# Building my very first PC, needs a little help



## athulkrishnan97 (Sep 5, 2012)

After a long time I finally have scraped together enough for a PC and I'm looking forward to your opinion . What I'm planning to do is a ryzen build while trying to keep the budget as low as possible. I'm still a college student and funds are really hard to come by :smile:. These are the components I've selected, any feedback would be deeply appreciated.

I'll approximate the price to USD as I intend use amazon India and the price is in Indian rupees

*Ram: Corsair Vengeance LPX 8GB DDR4 3000Mhz - $73*

https://www.amazon.in/gp/product/B07B4FRMGV/ref=ox_sc_act_title_1?smid=A3BAHW605HKUQD&psc=1
*
Motherboard: MSI ProSeries B450M PRO-M2 -$100*

https://www.amazon.in/gp/product/B07FJ8V8FV/ref=ox_sc_act_title_3?smid=A3V2EW7ECP49IZ&psc=1

*Processor: AMD Ryzen 5 YD1600BBAEBOX 3.2GHZ 6 Core AM4 Boxed -$186.28*

https://www.amazon.in/gp/product/B06XNRQHG4/ref=ox_sc_act_title_2?smid=A3V2EW7ECP49IZ&psc=1

*Graphics -MSI Nvidia GTX 1050 2GB (Previously bought)

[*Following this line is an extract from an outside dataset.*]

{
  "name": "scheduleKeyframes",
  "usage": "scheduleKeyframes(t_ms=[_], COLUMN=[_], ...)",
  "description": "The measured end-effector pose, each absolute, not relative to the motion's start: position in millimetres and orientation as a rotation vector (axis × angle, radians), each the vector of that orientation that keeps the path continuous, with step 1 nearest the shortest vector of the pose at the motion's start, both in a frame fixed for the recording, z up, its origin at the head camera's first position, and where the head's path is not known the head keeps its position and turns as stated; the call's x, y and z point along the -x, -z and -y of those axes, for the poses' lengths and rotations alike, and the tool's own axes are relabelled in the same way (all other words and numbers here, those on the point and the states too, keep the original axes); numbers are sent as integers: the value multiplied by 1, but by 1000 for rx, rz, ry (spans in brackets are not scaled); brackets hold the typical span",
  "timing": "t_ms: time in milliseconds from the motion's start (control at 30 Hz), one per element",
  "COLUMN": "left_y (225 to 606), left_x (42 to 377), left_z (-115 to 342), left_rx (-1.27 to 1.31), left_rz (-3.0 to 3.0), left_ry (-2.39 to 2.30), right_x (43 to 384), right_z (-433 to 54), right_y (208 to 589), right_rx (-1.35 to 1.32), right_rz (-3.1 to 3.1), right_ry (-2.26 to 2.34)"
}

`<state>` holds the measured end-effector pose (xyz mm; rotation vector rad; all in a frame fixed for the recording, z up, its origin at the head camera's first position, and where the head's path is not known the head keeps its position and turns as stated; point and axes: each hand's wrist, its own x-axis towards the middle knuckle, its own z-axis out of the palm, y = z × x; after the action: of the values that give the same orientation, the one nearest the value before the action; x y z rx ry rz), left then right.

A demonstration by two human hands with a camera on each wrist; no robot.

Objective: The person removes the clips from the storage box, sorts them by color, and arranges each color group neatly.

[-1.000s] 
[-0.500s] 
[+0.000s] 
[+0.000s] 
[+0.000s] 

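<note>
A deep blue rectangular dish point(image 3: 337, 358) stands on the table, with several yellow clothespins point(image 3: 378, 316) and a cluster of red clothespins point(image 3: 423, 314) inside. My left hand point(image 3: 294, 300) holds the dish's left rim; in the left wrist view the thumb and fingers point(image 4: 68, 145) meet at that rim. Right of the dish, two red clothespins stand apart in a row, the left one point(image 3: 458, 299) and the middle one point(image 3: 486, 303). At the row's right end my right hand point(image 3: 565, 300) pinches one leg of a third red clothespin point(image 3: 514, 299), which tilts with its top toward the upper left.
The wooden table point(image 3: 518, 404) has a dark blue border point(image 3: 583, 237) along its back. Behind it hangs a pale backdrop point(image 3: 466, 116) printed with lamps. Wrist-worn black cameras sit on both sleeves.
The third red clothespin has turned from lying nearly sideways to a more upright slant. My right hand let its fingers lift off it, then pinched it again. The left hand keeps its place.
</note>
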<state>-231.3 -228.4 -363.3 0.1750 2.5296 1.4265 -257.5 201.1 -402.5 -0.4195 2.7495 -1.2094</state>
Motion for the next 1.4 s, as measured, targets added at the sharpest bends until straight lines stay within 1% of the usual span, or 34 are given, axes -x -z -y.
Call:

PSU- Corsair 450W (Previously bought)*

I do have doubts regarding the case though. I am currently using a very old hp workstation (XW4600 to be exact) and was thinking whether I could use the same case for this build. It is an ATX case as far as I know and when I did my research, I came to know that a mATX mobo should fit in a ATX case. However this being a proprietary case, I do have some concerns. Hope you guys can share some insight.

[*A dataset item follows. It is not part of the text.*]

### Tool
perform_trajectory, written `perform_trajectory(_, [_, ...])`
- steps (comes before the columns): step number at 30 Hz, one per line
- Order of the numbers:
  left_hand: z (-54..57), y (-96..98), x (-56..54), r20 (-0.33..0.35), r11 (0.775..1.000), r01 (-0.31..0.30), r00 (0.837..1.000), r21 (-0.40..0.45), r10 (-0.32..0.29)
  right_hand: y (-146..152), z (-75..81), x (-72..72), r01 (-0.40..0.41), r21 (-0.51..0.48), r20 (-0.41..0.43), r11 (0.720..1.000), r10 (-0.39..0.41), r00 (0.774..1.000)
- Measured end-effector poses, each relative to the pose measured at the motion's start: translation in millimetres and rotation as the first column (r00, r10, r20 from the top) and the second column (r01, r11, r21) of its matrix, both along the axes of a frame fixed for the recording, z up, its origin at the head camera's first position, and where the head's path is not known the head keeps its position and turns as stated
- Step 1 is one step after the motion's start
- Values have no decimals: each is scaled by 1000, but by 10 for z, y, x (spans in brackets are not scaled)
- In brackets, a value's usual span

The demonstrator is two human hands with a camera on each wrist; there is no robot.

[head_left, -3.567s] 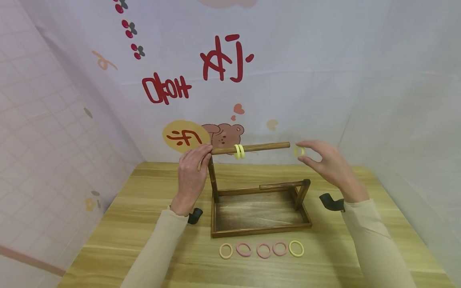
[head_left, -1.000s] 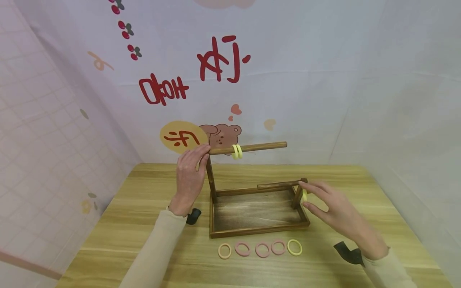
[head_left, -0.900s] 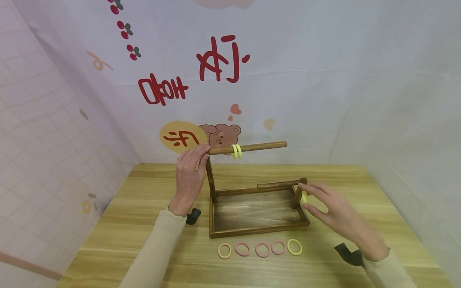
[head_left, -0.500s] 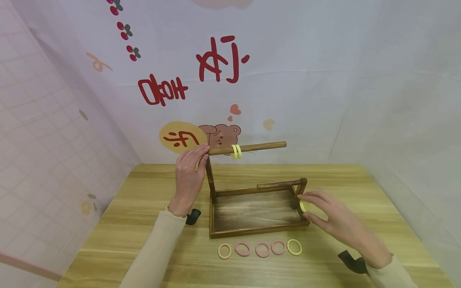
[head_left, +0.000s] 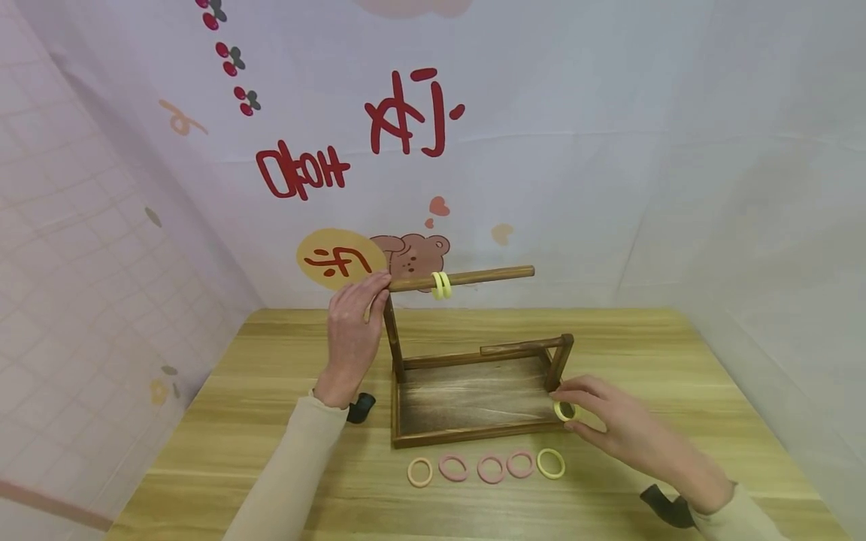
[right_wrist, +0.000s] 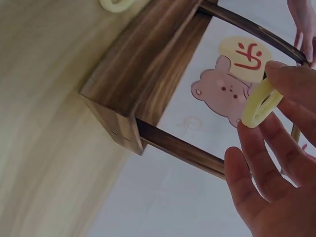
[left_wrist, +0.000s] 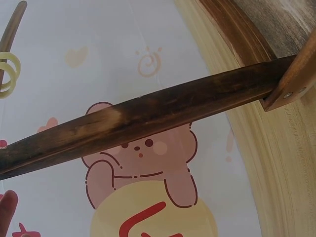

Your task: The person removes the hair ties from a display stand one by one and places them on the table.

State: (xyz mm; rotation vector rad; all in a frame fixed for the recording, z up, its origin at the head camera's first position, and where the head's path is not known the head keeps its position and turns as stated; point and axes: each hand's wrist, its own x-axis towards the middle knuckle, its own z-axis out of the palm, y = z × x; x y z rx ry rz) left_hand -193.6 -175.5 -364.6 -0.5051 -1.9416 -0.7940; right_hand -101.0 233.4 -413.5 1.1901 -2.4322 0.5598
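Note:
My right hand (head_left: 616,422) pinches a yellow ring (right_wrist: 260,102) between thumb and fingers, low beside the right end of the wooden stand (head_left: 487,434). In the right wrist view the ring is held tilted, its opening partly showing. My left hand (head_left: 355,329) grips the stand's upper left corner, thumb and fingers at the joint of the tall post (head_left: 395,338) and the top rod (head_left: 494,275). Two yellow rings (head_left: 441,285) hang side by side on that rod. A shorter rod (head_left: 521,347) juts left from the low post on the right.
Along the stand's front on the table (head_left: 271,466) lie an orange ring (head_left: 420,482), three pink rings (head_left: 491,479) and a yellow ring (head_left: 551,473). Behind the table rises a printed cloth backdrop (head_left: 575,188). The top rod's right end is free.
My right hand has carried the yellow ring from beside the top rod's tip down past the low post to the tray's right front corner. The left hand keeps its grip on the corner.

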Motion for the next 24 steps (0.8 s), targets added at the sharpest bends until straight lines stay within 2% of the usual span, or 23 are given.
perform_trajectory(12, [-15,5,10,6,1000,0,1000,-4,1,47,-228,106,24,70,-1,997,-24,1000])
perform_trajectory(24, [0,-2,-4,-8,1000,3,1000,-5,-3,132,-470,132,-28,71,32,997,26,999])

Also, Would it be better if I went for an Intel build as the main purpose is to game on this system.

Thank You


----------



## Masterchiefxx17 (Feb 27, 2010)

AMD will be fine for you to use and it's cheaper for your lower budget.

I would recommend changing the memory to a dual kit, such as a 2 x 4GB kit.

Could you post a picture of the inside of your case?


----------



## athulkrishnan97 (Sep 5, 2012)

Masterchiefxx17 said:


> AMD will be fine for you to use and it's cheaper for your lower budget.
> 
> I would recommend changing the memory to a dual kit, such as a 2 x 4GB kit.
> 
> Could you post a picture of the inside of your case?


Thank you for your reply.

I had thought about going for the 2x4GB ram when I heard that ryzen performs better on dual channel ram but this mobo has only two ram slots and I wouldn't be able to add a ram stick if I wanted to upgrade in the future. Would that be a reasonable trade off to performance?


Here is the case 








https://drive.google.com/open?id=1B_f8lBWYHu5NDwL4zykdcDySZPzxb9_f
It is a bit dirty:grin:


----------



## Stancestans (Apr 26, 2009)

athulkrishnan97 said:


> Thank you for your reply.
> 
> I had thought about going for the 2x4GB ram when I heard that ryzen performs better on dual channel ram but this mobo has only two ram slots and I wouldn't be able to add a ram stick if I wanted to upgrade in the future. Would that be a reasonable trade off to performance?
> 
> ...


You could go for a different motherboard that has 4 DDR4 DIMM slots, such as the one here https://www.amazon.in/ASUS-EX-A320M...qid=1546842909&sr=1-11&pi=AC_SX118_SY170_QL70 and it's even cheaper than your choice.


----------



## brandonK (Dec 24, 2018)

Masterchiefxx17 said:


> AMD will be fine for you to use and it's cheaper for your lower budget.
> 
> I would recommend changing the memory to a dual kit, such as a 2 x 4GB kit.
> 
> Could you post a picture of the inside of your case?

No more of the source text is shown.